[Start of Attachment]

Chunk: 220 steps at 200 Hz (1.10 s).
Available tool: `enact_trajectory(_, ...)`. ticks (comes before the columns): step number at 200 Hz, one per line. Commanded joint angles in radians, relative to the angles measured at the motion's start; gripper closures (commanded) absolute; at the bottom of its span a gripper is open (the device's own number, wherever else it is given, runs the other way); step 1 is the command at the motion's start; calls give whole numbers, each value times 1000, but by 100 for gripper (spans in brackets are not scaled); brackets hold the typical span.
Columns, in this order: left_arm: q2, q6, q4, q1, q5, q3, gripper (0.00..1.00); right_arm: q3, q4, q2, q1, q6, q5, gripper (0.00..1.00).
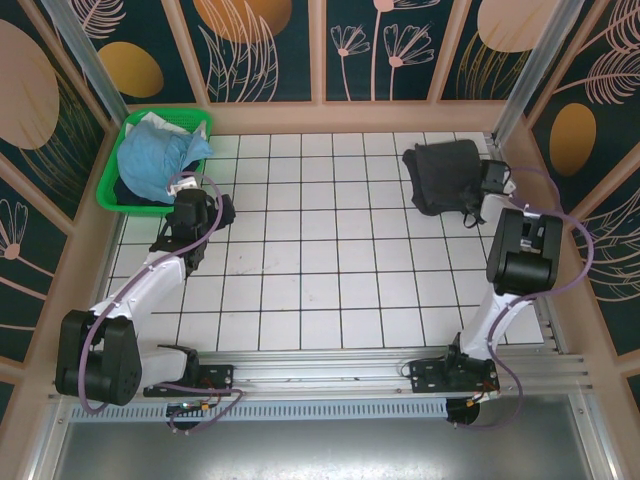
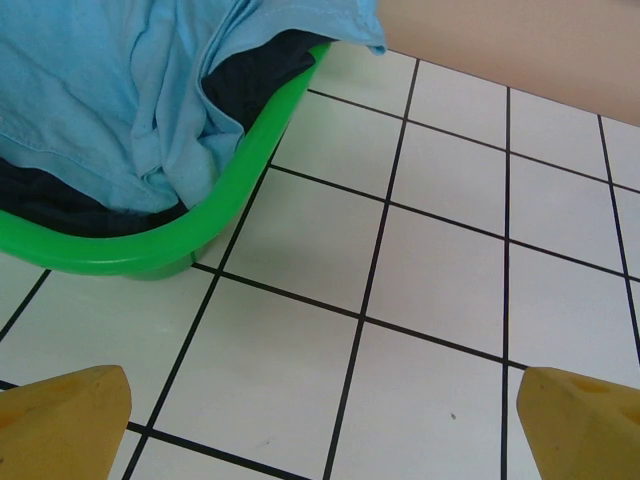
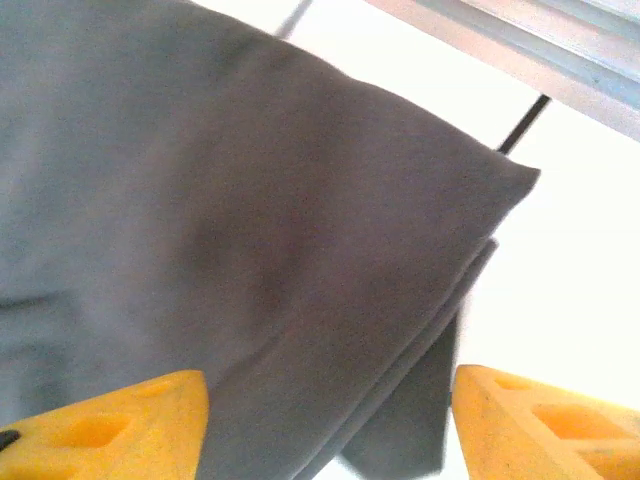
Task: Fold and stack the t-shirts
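A folded dark charcoal-grey t-shirt (image 1: 441, 176) lies on the tiled table at the back right. My right gripper (image 1: 472, 200) is at its near right edge. In the right wrist view the layered fold (image 3: 250, 230) runs between the yellow fingertips (image 3: 545, 420), and the right gripper (image 3: 330, 425) stands open with a white gap beside the cloth. A light blue t-shirt (image 1: 155, 158) is heaped in the green basket (image 1: 110, 195) at the back left. My left gripper (image 1: 212, 200) hovers just right of the basket, open (image 2: 325, 425) over bare tile.
Dark cloth (image 2: 262, 78) lies under the blue t-shirt (image 2: 110, 90) inside the basket's rim (image 2: 230, 195). A peach-coloured wall (image 2: 520, 40) bounds the table at the back. White tiles (image 1: 320, 250) stretch between the two arms.
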<state>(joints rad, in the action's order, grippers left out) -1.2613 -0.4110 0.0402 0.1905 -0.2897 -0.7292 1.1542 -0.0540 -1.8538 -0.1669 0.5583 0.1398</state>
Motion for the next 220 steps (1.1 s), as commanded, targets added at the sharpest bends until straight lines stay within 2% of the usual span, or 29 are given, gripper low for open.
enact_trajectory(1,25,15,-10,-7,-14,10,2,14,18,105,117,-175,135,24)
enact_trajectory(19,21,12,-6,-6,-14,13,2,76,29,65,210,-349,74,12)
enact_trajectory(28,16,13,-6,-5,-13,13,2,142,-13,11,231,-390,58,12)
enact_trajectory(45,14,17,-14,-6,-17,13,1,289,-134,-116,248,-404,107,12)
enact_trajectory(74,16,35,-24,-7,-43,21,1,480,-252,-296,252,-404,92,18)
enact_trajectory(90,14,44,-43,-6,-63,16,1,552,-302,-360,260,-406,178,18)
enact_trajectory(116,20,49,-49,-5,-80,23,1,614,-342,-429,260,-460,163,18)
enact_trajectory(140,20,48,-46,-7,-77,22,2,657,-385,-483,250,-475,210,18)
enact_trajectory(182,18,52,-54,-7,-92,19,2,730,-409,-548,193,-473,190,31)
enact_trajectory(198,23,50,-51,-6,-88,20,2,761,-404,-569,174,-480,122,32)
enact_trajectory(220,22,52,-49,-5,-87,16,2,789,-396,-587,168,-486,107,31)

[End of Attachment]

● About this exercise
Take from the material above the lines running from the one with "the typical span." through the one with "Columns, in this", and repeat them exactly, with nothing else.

● Answer to this exercise
Available tool: `enact_trajectory(_, ...)`. ticks (comes before the columns): step number at 200 Hz, one per line. Commanded joint angles in radians, relative to the angles measured at the motion's start; gripper closures (commanded) absolute; at the bottom of its span a gripper is open (the device's own number, wherever else it is given, runs the other way); step 1 is the command at the motion's start; calls give whole numbers, each value times 1000, but by 100 for gripper (spans in brackets are not scaled); brackets hold the typical span.
Columns, in this order: left_arm: q2, q6, q4, q1, q5, q3, gripper (0.00..1.00); right_arm: q3, q4, q2, q1, q6, q5, gripper (0.00..1.00).

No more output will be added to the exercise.